Identification of bla-OXA-51 Gene in Acinetobacter baumannii Isolates

In this study, the genome of 100 isolates was obtained using the boiling extraction method. PCR amplification was conducted under the following conditions: initial denaturation at 95 °C for five minutes, 30 cycles of 95 °C for 60 seconds, 50 °C for 50 seconds, 72°C for 60 seconds, followed by a final extension at 68°C for two minutes. DNA presence, concentration, and quality were assessed using agarose gel electrophoresis.

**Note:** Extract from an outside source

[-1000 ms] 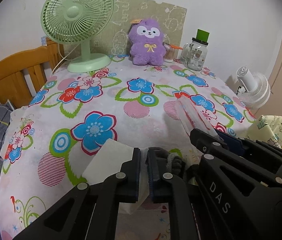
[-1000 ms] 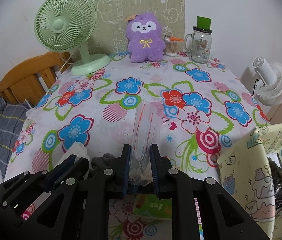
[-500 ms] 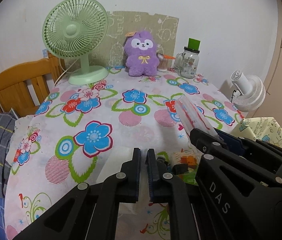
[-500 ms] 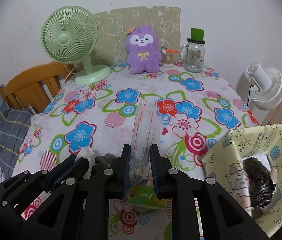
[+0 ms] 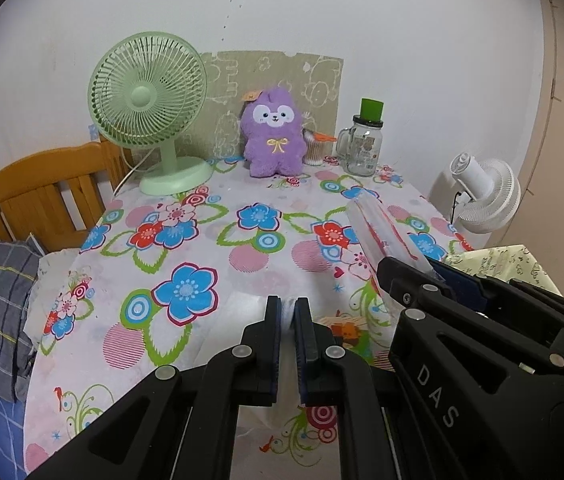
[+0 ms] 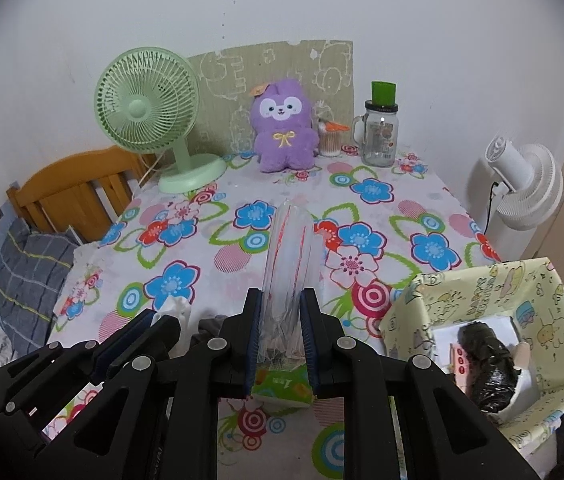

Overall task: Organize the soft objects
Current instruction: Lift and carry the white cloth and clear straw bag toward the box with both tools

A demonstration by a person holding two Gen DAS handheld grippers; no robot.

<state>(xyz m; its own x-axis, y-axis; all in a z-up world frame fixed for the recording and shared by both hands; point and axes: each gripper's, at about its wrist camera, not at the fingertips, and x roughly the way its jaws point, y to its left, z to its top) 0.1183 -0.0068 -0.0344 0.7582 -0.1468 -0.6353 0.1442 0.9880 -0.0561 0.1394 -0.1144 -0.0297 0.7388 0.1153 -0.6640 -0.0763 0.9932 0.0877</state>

Polymerase Chain Reaction for Detection of the bap Gene

In the present study, the primers used for bap gene detection were: bap-F: 5′-TAGGGAGGGTACCAATGCAG-3′ and bap-R: 5′-TCATGATTTGATGCTGCAGCG-3′, applied in the PCR method (8).


Results

Descriptive Epidemiology

In the current study, 100 A. baumannii isolateswere collected from different clinical specimens, including pulmonary secretions (46%), blood (30%), wound (10%), urine (5%), BAL (3%), abscess (2%), urinary catheter (2%), pleural fluid (1%), and CSF (1%). Of the isolates identified as Acinetobacter spp. phenotypically, all were confirmed as A. baumannii using bla-OXA-51 primers, which yielded the expected 353 bp bands on agarose gel electrophoresis.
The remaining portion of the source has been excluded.